There was a proposal for implementing the UNDO functionality to allow an
implementation of an overwriting storage manager, mainly by Vadim
Mikheev. This would quasi-automatically give the ability to support
subtransactions and savepoints. Not much people seemed to like the
idea, and everybody agreed that there was no one willing to implement
it. Also, the UNDO idea had its own problems and we don't seem to be
moving in the overwriting storage manager anyway. So UNDO is discarded
from the beggining.

The other way to implement subtransactions seems to be using multiple
transaction IDs, assigning a new one to each subxact. This has its own
issues, which I discuss below.

Vadim seemed to think that the transaction mechanism should be rethought
completely instead of "hacked". If someone has better ideas on how this
could be done, I'm all ears.

Tuple Visibility
----------------

The main idea is that a transaction tree will have several XIDs; thus,
some tuples written by it will have the XID of the main transaction in
xmin/xmax, but other tuples can have different XIDs. The important
point is that the final commit has to be atomic, that is, when the main
transaction commits, all tuples created by it will be seen as committed.

There would be a new storage area, called pg_subtrans, where the XID of
the parent transaction of each subtransaction would be stored
permanently, in a way similar to that of pg_clog.

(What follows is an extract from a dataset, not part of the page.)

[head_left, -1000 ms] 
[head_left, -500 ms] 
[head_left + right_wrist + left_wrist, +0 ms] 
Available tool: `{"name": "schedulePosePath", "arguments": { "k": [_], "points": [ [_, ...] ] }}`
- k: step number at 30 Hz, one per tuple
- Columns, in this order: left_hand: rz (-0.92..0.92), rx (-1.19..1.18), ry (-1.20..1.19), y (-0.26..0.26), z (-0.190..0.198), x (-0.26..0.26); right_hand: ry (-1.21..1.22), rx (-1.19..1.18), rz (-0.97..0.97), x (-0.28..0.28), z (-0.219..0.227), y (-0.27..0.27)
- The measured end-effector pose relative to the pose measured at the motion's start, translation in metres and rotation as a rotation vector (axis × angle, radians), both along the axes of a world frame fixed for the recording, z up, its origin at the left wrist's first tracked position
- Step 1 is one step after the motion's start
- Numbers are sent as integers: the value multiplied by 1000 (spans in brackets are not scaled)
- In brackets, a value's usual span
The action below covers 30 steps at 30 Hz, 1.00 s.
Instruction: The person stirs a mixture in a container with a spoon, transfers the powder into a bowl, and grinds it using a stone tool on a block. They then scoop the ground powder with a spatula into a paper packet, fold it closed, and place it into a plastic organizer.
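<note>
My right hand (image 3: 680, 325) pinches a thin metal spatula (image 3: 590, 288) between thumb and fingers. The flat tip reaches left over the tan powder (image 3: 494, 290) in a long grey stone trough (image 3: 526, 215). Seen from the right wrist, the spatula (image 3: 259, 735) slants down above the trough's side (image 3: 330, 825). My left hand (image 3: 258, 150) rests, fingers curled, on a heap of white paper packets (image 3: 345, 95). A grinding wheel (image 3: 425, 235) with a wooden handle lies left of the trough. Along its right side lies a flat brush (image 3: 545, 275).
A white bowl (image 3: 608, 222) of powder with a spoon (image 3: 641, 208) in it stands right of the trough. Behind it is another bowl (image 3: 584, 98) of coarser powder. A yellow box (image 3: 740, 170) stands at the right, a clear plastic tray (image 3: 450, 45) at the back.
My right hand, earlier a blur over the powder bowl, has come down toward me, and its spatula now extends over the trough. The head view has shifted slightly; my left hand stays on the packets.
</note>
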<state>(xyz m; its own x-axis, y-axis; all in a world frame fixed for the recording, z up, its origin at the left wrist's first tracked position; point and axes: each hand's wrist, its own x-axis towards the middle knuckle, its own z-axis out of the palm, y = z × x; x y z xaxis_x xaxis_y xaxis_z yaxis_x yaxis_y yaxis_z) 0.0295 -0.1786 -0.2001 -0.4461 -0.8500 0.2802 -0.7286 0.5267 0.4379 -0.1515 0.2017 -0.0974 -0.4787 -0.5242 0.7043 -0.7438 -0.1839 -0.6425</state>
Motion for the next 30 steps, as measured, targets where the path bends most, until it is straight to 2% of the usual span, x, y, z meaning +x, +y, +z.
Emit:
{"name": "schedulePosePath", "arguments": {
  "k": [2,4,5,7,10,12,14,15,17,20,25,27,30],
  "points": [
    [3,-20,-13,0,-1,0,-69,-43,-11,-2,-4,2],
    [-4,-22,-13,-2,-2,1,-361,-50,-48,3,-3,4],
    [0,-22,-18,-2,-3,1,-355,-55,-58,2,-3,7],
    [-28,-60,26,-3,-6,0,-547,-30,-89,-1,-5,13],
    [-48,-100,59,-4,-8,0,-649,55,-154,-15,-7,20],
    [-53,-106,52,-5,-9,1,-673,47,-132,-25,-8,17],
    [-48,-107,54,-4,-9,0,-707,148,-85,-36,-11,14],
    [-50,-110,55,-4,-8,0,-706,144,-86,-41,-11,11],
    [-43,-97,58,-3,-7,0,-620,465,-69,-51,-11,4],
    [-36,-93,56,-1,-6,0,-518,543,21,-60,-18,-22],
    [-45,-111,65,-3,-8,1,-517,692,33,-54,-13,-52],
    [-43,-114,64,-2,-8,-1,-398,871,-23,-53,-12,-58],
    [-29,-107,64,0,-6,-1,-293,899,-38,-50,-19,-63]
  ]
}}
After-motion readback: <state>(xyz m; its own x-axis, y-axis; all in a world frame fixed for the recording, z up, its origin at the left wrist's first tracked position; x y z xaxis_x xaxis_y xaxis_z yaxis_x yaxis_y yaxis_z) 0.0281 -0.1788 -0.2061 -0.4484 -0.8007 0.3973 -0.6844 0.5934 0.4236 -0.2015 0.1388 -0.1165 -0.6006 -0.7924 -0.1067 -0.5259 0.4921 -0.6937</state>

The last time this issue was discussed, Manfred Koizar proposed the
following mechanism:

Let the currently unused fourth state in pg_clog indicate a
committed subtransaction. In pg_clog there are two bits per
transaction, commit and abort, with the following meaning:

a c
0 0 transaction in progress, the owning backend knows whether
it is a main- or a sub-transaction, other backends don't care
1 0 aborted, nobody cares whether main- or sub-transaction
0 1 committed main-transaction or - with shortcut 2 - a sub-
transaction that's known committed to all active transactions
1 1 committed sub-transaction, have to look for parent in
pg_subtrans

http://archives.postgresql.org/pgsql-hackers/2003-03/msg00754.php

The other, older proposal (mentioned in the same article), was to use
the 00 status indicate both a transaction in progress and a
subtransaction whose parent we don't know whether it committed or rolled
back (i.e. have to check). The main problem I see with this is that
every 00 status will have to be rechecked in pg_subtrans and pg_clog,
creating a lot of read traffic.

Note that the four-status mechanism increments the pg_clog write traffic
instead (a committed subtrans will have the 11 status written first,
then the 01 later). I think this is the lesser of the two evils,
because:

- there is more locality (I/O increment only in pg_clog, not pg_subtrans)
- read and write both use exclusive lock on page (no difference between
them, none is "cheaper")
- after write, pg_clog buffer is marked dirty but not physically written
(unless taken out of the buffer pool)

So I'm opting for Manfred's proposal.

One comment I didn't understand from that proposal was

If we set XMIN/MAX_IS_COMMITTED in a tuple header, we have to
replace a sub-transaction xid in xmin or xmax respectively with
the main-transaction xid at the same time. Otherwise we'd have
to look for the main xid, whenever a tuple is touched.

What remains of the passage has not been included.